PROBLEM STATEMENT: Write out once more the lines running from the top of the entries below to the line with "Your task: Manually", both ends included.

DATASET:
───

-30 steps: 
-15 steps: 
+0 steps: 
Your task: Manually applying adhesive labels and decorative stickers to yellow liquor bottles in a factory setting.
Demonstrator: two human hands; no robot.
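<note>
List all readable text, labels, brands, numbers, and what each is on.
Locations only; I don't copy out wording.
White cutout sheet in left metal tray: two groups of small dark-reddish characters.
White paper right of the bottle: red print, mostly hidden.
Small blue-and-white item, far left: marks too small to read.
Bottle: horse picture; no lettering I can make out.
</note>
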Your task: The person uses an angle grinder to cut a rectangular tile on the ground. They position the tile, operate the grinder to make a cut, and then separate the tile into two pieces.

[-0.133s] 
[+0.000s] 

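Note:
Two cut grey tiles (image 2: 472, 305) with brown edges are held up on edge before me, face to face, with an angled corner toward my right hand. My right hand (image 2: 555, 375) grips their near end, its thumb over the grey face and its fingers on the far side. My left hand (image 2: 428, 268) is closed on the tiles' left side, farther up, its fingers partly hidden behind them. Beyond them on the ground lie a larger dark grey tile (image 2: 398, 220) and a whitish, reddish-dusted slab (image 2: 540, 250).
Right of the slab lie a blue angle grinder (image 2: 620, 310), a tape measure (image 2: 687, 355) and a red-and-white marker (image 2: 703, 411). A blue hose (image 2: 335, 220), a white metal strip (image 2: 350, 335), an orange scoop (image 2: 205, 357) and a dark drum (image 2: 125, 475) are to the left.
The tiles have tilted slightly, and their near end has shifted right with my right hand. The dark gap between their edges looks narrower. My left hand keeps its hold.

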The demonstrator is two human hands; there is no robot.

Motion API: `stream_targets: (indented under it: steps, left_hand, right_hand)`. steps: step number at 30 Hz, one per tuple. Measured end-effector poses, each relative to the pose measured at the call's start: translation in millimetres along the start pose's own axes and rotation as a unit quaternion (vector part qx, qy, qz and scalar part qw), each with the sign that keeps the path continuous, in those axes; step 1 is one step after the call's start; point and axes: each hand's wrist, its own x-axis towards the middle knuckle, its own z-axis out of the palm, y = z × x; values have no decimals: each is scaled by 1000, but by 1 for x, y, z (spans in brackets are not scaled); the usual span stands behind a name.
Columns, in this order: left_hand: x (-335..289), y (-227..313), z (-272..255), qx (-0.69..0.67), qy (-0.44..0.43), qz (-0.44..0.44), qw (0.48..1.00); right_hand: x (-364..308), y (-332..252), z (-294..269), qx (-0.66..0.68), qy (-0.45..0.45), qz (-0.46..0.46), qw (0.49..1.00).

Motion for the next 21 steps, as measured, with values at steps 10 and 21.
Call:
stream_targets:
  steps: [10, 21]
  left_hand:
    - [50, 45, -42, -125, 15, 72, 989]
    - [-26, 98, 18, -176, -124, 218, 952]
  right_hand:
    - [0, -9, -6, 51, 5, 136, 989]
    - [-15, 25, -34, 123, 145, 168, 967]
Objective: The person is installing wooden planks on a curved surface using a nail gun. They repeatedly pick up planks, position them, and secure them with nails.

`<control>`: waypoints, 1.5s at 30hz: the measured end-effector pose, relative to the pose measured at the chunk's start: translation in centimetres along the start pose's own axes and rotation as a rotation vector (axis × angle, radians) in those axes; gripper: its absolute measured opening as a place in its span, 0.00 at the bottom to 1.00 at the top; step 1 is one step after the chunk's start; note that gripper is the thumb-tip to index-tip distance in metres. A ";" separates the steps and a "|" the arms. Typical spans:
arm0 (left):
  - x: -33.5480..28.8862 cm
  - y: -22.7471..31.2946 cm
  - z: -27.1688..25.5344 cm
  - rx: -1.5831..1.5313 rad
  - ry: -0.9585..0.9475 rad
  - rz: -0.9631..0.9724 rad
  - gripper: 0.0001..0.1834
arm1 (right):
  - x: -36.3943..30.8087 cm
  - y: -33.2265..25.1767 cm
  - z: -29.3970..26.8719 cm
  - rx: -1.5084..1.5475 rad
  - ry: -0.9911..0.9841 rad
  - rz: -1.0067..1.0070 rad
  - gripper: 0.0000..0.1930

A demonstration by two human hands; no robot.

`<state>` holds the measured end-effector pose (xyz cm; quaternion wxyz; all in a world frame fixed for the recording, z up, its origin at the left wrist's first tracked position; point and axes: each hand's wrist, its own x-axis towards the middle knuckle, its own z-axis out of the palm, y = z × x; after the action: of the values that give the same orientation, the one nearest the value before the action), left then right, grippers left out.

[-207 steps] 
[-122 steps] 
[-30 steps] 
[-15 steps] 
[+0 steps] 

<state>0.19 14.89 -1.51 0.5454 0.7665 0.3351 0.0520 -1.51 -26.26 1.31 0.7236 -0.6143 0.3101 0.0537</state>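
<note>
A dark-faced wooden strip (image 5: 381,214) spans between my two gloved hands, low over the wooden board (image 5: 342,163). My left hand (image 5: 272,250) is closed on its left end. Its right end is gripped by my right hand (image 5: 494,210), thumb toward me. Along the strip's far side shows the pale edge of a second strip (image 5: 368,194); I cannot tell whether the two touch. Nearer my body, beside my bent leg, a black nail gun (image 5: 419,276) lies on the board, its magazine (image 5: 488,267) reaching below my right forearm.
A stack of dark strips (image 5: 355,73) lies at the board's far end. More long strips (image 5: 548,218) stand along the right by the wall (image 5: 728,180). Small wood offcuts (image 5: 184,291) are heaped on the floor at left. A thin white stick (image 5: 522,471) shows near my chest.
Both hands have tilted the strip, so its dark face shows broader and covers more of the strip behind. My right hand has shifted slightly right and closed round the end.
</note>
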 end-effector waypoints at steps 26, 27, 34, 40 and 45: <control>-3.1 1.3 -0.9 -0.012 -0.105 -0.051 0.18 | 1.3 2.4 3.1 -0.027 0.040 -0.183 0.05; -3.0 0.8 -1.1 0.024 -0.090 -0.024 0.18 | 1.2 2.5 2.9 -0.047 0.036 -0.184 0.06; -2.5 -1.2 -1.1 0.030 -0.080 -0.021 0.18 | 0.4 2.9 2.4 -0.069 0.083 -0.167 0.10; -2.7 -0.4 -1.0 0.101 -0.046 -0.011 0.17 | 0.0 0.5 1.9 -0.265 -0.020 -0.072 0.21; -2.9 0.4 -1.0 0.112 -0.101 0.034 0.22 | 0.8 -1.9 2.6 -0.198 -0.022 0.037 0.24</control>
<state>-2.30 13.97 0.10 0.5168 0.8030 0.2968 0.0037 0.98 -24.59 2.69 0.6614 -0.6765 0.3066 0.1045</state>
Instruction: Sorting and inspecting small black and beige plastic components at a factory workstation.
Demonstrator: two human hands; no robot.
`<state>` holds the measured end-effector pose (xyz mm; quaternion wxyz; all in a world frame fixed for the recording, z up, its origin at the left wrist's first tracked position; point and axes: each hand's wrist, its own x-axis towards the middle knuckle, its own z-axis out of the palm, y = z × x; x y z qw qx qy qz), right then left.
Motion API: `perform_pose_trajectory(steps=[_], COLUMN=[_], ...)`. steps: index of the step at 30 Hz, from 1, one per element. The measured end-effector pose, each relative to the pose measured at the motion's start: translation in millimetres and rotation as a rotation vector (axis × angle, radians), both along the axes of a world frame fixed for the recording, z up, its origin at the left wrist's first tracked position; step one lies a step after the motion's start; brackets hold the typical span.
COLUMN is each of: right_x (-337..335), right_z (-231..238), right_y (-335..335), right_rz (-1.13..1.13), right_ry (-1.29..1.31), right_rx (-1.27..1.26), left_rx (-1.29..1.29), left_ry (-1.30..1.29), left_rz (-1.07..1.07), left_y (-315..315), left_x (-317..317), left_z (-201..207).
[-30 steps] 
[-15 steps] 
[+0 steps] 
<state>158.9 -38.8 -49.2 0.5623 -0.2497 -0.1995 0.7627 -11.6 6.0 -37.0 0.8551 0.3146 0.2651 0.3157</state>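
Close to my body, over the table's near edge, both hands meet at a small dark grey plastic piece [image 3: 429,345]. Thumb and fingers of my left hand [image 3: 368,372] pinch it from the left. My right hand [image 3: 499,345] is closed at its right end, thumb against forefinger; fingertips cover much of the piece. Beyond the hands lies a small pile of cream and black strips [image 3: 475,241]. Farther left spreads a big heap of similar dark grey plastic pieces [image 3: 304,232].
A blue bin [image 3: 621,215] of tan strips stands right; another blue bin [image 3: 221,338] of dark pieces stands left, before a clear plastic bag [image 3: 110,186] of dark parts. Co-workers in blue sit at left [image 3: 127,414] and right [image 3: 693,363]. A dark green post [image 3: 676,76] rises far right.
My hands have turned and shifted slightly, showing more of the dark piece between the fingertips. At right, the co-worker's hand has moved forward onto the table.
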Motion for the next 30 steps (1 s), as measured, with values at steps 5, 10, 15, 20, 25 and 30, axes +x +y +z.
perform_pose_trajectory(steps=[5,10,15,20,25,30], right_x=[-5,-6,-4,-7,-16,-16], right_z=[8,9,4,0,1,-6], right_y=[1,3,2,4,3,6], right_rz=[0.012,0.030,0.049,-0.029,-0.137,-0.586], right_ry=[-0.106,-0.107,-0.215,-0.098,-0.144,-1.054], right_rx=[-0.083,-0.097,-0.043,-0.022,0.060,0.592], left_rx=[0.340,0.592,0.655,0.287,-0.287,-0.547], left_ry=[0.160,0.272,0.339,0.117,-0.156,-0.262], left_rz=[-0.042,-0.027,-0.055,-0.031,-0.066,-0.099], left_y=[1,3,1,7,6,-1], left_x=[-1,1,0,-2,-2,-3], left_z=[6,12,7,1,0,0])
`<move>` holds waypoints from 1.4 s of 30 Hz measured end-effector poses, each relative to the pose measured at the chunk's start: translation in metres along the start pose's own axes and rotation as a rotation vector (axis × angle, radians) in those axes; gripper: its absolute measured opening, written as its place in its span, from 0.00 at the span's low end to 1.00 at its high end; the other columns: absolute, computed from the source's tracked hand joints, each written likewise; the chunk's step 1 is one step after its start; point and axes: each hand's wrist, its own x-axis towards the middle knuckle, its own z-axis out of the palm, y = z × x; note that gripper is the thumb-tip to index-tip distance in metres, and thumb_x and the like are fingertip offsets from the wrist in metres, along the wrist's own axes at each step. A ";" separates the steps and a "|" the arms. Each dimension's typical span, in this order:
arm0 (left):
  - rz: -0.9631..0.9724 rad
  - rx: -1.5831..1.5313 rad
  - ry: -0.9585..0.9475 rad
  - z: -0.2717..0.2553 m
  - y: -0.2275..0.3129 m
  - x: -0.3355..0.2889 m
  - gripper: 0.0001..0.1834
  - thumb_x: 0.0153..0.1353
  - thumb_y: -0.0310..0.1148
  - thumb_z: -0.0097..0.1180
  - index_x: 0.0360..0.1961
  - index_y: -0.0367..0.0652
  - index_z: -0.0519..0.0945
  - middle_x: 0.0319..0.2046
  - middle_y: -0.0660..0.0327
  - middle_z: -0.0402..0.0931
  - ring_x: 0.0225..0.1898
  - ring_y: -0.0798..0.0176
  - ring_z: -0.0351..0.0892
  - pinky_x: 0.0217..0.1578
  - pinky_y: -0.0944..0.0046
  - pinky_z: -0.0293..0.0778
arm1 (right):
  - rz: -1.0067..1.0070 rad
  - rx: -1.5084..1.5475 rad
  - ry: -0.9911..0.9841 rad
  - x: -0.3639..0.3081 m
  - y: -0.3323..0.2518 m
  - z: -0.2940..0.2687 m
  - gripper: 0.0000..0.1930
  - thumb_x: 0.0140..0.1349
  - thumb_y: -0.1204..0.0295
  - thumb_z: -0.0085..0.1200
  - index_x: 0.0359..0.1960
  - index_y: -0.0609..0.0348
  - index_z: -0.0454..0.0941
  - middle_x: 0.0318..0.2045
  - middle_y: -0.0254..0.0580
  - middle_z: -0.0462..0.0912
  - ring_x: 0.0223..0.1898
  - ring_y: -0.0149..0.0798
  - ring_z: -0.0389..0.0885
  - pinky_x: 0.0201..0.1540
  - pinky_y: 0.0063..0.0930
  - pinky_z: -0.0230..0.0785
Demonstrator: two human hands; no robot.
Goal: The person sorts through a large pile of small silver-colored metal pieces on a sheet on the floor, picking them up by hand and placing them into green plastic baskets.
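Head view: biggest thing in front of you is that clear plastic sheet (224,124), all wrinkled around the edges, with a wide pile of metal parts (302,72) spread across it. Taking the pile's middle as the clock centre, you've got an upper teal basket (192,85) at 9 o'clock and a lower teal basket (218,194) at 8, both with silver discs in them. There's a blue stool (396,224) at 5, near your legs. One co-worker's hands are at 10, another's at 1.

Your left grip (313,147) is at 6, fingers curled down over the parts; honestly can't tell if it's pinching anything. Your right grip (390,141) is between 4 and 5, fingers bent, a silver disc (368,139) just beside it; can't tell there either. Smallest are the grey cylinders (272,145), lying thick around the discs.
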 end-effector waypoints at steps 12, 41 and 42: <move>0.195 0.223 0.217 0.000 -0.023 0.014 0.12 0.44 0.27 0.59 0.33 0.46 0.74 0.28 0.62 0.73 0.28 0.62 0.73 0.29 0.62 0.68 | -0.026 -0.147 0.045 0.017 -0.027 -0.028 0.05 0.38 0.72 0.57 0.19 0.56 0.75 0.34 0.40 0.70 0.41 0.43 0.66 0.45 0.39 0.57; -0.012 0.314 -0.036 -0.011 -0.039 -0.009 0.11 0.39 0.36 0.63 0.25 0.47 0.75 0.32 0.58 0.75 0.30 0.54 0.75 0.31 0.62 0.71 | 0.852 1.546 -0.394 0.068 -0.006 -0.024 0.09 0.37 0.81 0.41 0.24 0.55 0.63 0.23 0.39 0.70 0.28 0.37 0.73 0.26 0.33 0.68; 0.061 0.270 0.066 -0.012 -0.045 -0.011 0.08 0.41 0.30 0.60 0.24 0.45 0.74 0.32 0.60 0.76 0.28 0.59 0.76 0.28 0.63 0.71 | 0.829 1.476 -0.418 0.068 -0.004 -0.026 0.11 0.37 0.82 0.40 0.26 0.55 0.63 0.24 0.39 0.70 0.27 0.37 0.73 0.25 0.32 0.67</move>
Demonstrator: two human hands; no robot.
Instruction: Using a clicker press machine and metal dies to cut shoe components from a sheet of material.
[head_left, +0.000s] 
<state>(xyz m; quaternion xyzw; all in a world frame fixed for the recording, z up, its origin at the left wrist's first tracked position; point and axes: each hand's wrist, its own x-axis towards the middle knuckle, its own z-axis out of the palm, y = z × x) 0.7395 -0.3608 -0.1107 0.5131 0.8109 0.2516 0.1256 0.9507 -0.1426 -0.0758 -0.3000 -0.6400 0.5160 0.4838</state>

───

EXERCISE RESULT:
-30 steps: 
-15 steps: 
+0 steps: 
Your task: Manually applying adhesive labels and decorative stickers to yellow liquor bottles in a factory setting.

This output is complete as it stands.